Imagine, if you will, it’s 1996. You go to see a new movie called From Dusk Till Dawn, knowing nothing about it other than it’s co-created by Tarantino. For the first half, it’s the usual mixture of gangsters, guns, and great dialogue. Then that twist hits you, and you’re screaming, “What the actual fuck?” at the screen.
This seems to be what directors Matt Bettinelli-Olpin and Tyler Gillett – collectively known as Radio Silence – are going for here, only to have had the twist snatched away from them by evil marketing types. For the first 45 minutes or so, it plays out like a crime thriller.
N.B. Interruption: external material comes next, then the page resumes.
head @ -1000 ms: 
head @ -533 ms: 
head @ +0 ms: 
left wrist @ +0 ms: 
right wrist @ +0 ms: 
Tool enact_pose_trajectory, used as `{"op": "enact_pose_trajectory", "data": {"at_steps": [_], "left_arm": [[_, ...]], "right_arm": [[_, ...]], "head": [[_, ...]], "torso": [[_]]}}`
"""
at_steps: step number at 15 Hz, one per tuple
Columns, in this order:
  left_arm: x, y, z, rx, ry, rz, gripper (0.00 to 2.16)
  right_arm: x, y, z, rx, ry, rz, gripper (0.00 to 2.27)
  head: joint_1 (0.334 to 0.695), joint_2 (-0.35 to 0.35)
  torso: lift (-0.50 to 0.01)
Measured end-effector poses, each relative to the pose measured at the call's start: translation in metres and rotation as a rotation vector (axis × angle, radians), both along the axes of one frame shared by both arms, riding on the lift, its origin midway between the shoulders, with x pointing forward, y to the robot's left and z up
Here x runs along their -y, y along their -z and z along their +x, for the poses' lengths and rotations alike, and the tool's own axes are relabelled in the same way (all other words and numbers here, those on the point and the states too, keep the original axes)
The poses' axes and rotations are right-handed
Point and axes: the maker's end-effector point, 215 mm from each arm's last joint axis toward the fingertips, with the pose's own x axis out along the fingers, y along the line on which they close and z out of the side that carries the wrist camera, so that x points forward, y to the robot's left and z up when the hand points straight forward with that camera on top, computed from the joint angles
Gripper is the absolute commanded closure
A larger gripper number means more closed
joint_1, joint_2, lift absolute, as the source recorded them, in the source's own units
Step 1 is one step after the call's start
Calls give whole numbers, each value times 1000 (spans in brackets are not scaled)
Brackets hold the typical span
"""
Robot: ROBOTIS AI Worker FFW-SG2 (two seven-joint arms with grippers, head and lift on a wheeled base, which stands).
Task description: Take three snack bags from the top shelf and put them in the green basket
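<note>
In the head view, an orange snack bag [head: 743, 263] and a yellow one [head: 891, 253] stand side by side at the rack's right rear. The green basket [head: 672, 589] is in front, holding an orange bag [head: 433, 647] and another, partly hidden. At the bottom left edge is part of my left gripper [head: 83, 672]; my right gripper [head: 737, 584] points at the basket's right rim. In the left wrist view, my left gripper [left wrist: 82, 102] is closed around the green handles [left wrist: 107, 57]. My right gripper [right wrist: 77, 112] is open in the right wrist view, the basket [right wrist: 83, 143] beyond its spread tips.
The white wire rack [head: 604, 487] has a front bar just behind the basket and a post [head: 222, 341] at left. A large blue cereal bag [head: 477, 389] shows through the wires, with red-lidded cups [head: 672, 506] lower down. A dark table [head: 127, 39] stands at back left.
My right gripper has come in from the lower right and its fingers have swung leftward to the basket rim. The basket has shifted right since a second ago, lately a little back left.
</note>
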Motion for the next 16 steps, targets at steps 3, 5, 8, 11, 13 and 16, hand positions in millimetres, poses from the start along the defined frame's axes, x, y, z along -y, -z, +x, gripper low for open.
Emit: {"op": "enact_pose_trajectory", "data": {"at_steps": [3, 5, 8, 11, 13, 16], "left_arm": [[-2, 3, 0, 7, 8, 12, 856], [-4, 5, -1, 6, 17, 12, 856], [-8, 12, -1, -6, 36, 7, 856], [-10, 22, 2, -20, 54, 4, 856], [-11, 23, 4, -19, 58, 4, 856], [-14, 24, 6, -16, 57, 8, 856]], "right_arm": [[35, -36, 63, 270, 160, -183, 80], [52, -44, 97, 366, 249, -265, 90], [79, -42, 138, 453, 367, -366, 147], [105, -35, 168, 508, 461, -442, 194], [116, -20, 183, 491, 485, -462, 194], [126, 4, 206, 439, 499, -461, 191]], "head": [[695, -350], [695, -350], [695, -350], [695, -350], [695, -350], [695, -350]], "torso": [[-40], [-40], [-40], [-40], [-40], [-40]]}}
An assorted bunch of criminal types (led by Melissa Barrera and Dan Stevens) are assembled by a shady underworld figure (Giancarlo Esposito), assigned code names, and given a crime to commit.
So far, so Tarantino. They kidnap a young girl (Alisha Weir, last seen singing up a storm in Matilda) and hold her for ransom in an abandoned mansion. Tensions rise among the group, then one of them loses their head. Literally. And – surprise – it turns out their abductee isn’t an innocent 12-year-old as they thought, but a vampire. Who does ballet. As fun as the twist is, it would have been far more effective if it hadn’t been front-and-centre of the marketing.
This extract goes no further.